As another kind of preferred version, being additionally provided with interlayer in described first pipe main body, described interlayer will print pipeline and detection pipeline isolation.Adopt this set to make the printing pipeline being arranged in the first pipe main body be independent of one another and impregnable mutually with detection pipeline, print pipeline and can carry out according to the situation of human body tissue to be repaired that detection pipeline detects large range of positioning voluntarily.

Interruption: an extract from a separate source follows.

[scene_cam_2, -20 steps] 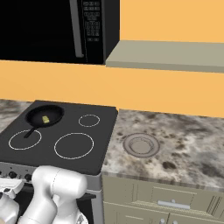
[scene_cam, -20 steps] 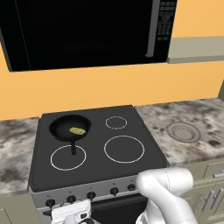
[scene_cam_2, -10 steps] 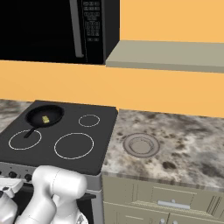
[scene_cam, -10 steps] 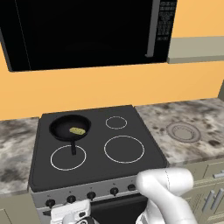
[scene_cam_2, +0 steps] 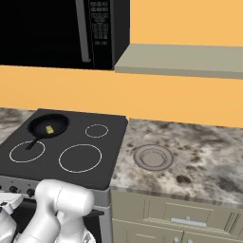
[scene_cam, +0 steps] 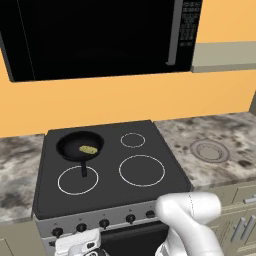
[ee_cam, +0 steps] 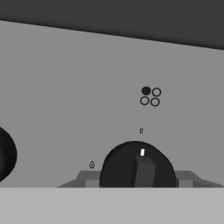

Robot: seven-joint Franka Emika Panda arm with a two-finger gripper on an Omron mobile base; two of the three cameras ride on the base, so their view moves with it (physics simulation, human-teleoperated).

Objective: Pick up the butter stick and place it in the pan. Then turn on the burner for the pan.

Preferably, the external diameter of described first pipe main body is 4~10mm, and length is 145~175mm;Described detection outer diameter tube is 2~5mm, and described printing outer diameter tube is 1~5mm, and internal diameter is 0.1~2mm;The external diameter of further preferably described first pipe main body is 6mm, and its main body is made up of elastomeric material, more soft, can alleviate the misery of patient when importing human body;Described detection outer diameter tube is 2~5mm, more preferably 3mm;Described printing outer diameter tube is 1~5mm, and exit inside diameter is 0.1~2mm, and further preferably described printing outer diameter tube is 3mm, and described internal diameter is 1mm.

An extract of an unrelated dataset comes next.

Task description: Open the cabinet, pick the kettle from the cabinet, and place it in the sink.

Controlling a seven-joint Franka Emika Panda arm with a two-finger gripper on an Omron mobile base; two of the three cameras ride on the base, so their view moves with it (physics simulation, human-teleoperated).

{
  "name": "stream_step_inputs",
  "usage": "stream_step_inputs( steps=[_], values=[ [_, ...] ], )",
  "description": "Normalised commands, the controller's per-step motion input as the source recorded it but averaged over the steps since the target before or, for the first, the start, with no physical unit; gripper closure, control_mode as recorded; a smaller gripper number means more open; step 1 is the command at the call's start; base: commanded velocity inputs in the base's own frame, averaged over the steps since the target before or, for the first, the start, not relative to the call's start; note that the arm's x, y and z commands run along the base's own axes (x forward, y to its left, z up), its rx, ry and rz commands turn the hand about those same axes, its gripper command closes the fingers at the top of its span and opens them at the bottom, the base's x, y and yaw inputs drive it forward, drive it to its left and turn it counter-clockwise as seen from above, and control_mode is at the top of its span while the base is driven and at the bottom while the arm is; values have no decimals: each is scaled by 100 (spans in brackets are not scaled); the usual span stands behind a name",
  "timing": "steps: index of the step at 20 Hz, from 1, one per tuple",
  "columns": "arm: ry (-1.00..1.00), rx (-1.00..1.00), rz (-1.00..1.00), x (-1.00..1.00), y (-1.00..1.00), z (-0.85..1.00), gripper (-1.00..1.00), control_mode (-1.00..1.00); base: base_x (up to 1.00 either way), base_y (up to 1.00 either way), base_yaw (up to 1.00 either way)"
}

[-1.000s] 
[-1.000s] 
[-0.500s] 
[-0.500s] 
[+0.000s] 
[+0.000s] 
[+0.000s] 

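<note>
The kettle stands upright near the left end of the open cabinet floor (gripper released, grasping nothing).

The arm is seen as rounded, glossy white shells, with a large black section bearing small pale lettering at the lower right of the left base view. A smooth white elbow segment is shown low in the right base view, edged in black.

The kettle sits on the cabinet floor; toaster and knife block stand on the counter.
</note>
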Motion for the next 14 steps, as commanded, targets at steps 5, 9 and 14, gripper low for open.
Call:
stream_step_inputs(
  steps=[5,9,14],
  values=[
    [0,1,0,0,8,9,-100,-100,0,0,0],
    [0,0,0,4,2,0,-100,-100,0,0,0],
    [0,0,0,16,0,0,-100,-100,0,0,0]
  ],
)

The outside of described 3D printing equipment is additionally provided with Information Collection System, print system and control system;Described Information Collection System is provided with display, and the detecting head of described detection pipeline front end is connected with described display;Described control system is used for controlling print system and realizes printing reparation.

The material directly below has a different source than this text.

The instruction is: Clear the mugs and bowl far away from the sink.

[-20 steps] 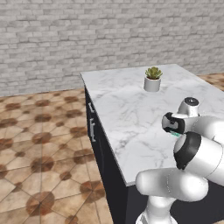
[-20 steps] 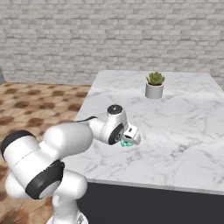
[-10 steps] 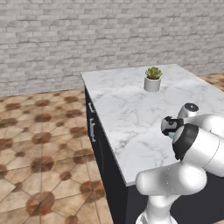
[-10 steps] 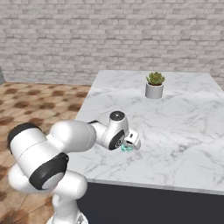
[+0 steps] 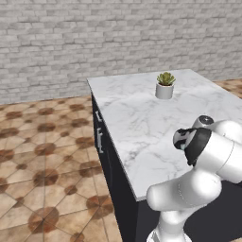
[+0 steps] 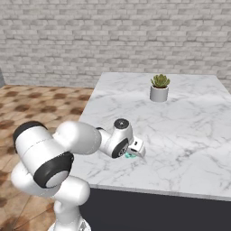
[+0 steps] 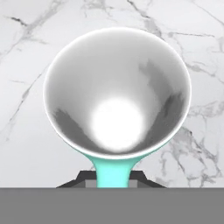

Preferably, described biological 3D printing equipment is generally also equipped with illuminator.Preferably, the front end of the first pipe main body is located at by described illuminator.
Preferably, described illuminator is LED, arranges illuminator and can provide illumination by the detecting head for detecting pipeline, enables detecting head to become apparent from obtaining exactly data and image, practical, and adopts LED energy-saving convenient.In order to be able to clearly illustrate the image that detecting head is observed and shot, can arranging dedicated display, described detecting head is connected with display by USB connecting line;Dedicated display is the LCDs of 3.5 cun, its built-in rechargeable lithium battary and storage card, it is possible to the impact of the tissue that clear display detecting head detects, it is also possible to detecting head is connected to the smart machine such as notebook computer or panel computer;In order to enable to collect and calculate the patient part tissue defect data that detecting head detects exactly, can configuration information collection processing system implementing and control system, in described information management system, data processing software and computer terminal are installed, utilize described data processing software and computer terminal that obtained data are processed, then compare with normal structure data base and model;Controlling print system finally by control system makes printing pipeline carry out patient part tissue printing repairing.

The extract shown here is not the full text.